6.1 OPERATION AND PROTECTION OF SYSTEMS. Customer acknowledges and agrees that it is solely responsible for the operation, supervision, management and control of the Software and all related hardware and software (including the database software); and for obtaining or providing training for its personnel; and for instituting appropriate security procedures and implementing reasonable procedures to examine and verify all output before use. CUSTOMER UNDERSTANDS THAT IT IS SOLELY RESPONSIBLE TO TAKE APPROPRIATE MEASURES TO ISOLATE AND BACKUP OR OTHERWISE ARCHIVE ITS COMPUTER SYSTEMS, INCLUDING ITS COMPUTER PROGRAMS, DATA AND FILES.

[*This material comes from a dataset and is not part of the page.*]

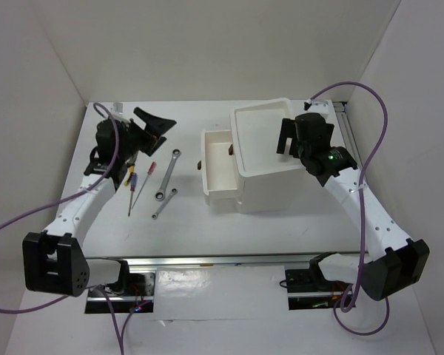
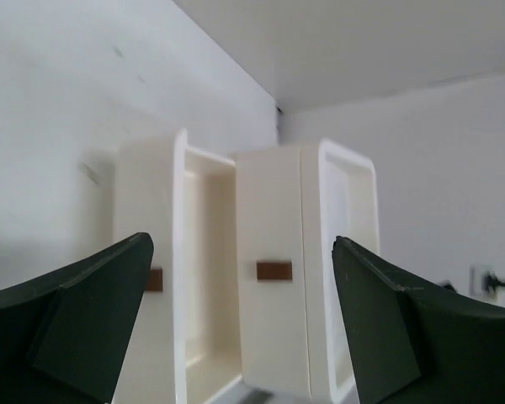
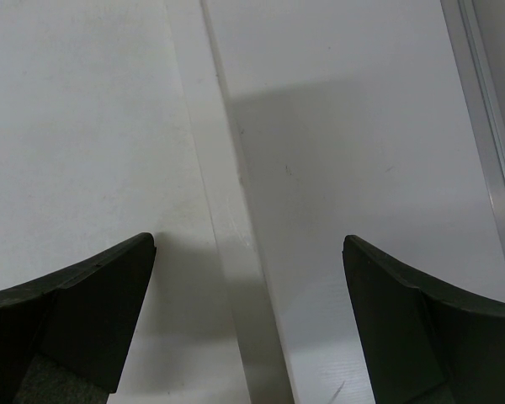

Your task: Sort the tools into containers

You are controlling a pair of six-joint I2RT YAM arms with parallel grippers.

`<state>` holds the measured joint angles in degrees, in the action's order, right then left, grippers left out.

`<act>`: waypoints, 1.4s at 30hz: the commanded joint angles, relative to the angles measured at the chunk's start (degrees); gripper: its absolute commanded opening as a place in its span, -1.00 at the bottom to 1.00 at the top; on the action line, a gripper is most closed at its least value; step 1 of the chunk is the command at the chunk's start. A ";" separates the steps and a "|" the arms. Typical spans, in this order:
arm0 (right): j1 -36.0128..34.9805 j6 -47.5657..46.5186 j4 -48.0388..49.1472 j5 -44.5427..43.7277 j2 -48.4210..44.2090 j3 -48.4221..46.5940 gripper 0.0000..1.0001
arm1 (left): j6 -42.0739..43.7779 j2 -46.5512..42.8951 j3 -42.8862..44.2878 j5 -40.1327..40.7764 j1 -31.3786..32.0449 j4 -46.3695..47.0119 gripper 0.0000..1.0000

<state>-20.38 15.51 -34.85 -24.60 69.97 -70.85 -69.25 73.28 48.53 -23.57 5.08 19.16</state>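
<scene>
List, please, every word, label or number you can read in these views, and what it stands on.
None: no view shows readable text.
The box, its drawer handles and the tools carry no legible marks.
The green light is a lamp, not a sign.

One camera looks down from high behind onto the whole table (image 1: 200, 237). The left wrist camera faces level at the white box (image 2: 278, 210), also seen from above; the right wrist camera points down, close.
</scene>
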 commanded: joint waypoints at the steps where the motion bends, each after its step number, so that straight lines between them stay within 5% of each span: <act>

6.2 REQUESTING EQUIPMENT SUPPORT: Equipment Support will be provided only if: (i) Customer provides to Hyland such information as is reasonably necessary for Hyland to provide such Equipment Support (including make, model, serial number, and location) and all such information is true, accurate and complete; and (ii) Equipment and Device Software has been at all times operated in accordance with the manufacturer’s specifications, including under site conditions, within the environmental range, and within the duty cycles specified by its manufacturer, Customer will provide Hyland with access to systems as reasonably necessary for Hyland to investigate and attempt to identify and verify the problem. Customer will work with Hyland support personnel during the problem isolation process, as reasonably needed.

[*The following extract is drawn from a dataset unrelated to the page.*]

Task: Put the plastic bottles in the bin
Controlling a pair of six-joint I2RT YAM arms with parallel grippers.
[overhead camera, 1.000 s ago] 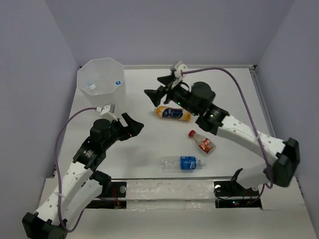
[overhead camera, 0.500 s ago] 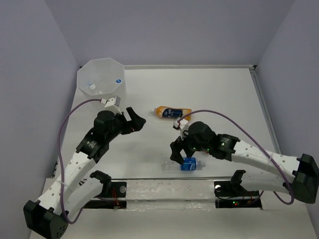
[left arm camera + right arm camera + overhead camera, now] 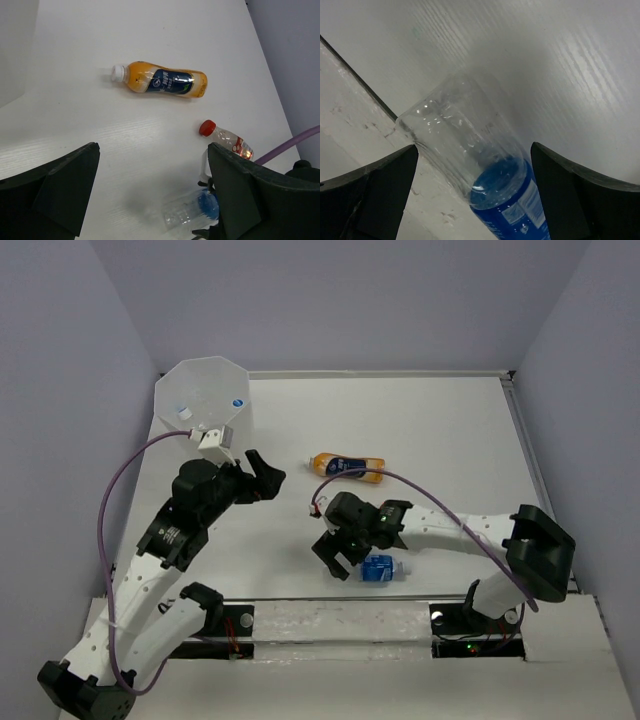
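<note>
At the 10 o'clock corner of the white counter (image 3: 450,440) stands the bin (image 3: 205,380), upright and in the same spot as a second ago, with a few small items showing through at its bottom.

The right arm has changed most. A second ago it reached to 12 o'clock, beside the orange bottle (image 3: 345,467); now it has swung back to 6 o'clock. The right claw (image 3: 345,558) sits low over the clear end of the blue-labelled bottle (image 3: 378,568). Its fingers have spread wider than before and stand on either side of the bottle without pinching it.

The left arm has pushed slightly towards 12 o'clock. The left claw (image 3: 265,477) is spread wide and empty, hanging just off the bin's 5 o'clock side.

All three bottles lie on their sides where they were. The orange one is near centre. The red-capped bottle (image 3: 227,140) lies between it and the blue-labelled one, under the right arm in the overhead view.
</note>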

6.3 ON-LINE ACCESS. Customer acknowledges and agrees that Hyland may require on-line access to the Software or Equipment installed on Customer’s systems in order to provide Maintenance and Support and/or Professional Services. Accordingly, Customer shall install and maintain means of communication and the appropriate communications software as mutually agreed upon by Hyland and Customer and an adequate connection with Hyland to facilitate Hyland’s on-line Maintenance and Support and/or Professional Services. Such right of access and use shall be provided at no cost or charge to Hyland.
6.4 ASSISTANCE. Customer agrees that in connection with any Professional Services provided by Hyland, Customer: (a) will cooperate with and assist Hyland in the performance of such Professional Services; (b) provide the resources specified in the relevant Services Proposal; and (c) will perform or fulfill all obligations required to be performed or fulfilled by Customer under the terms of the relevant Services Proposal.
6.5 THIRD PARTY SOFTWARE RIGHTS. Notwithstanding any contrary terms, if Customer requests Hyland to perform Professional Services on or with respect to any third party software, Customer represents and warrants to Hyland that Customer has all necessary rights to allow Hyland to do so.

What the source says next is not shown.